Le Directoire, en apprenant la signature de la convention, exprima aux généraux des armées du Rhin le plus vif mécontentement. Tout en rendant justice aux intentions de Jourdan, il le blâma et commença par refuser sa ratification. Il ne céda qu’aux instances de Merlin de Thionville et de Rivaud. Ils durent défendre l’armistice et énumérer « les avantages considérables qu’en retireraient les deux armées. » Barras, dans ses Mémoires, mentionne à ce sujet qu’en annonçant au Directoire la suspension des hostilités, Pichegru allégua qu’il avait été contraint d’y souscrire par ce qui s’était fait à l’armée de Sambre-et-Meuse, tandis que Jourdan, de son côté, rejetait sur Pichegru la responsabilité de sa propre conduite. Pour l’honneur de Jourdan, nous aimons à penser que Barras a été trompé par sa mémoire, l’affirmation qu’il attribue au général en chef de l’armée de Sambre-et-Meuse étant le contraire de la vérité, telle qu’elle résulte des documens que nous venons de citer.
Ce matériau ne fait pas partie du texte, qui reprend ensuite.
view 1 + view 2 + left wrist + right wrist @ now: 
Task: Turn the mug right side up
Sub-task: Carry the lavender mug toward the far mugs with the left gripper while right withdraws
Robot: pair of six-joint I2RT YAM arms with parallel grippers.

Ils établissent en effet que la responsabilité de l’armistice de décembre appartient tout entière à Jourdan, n’appartient qu’à lui, et que l’ignorance ou la mauvaise foi ont pu seules l’imputer à Pichegru. Il est d’ailleurs remarquable qu’à cette époque, la conclusion de l’armistice fut considérée à l’armée « comme un nouveau service rendu par Jourdan à la République, » et que les deux commandans des armées autrichiennes, Wurmser et Clairfayt, se reprochaient réciproquement l’initiative de cette suspension d’armes, à la suite de laquelle le second de ces généraux, preuve étant faite qu’il en était responsable, fut relevé de son commandement.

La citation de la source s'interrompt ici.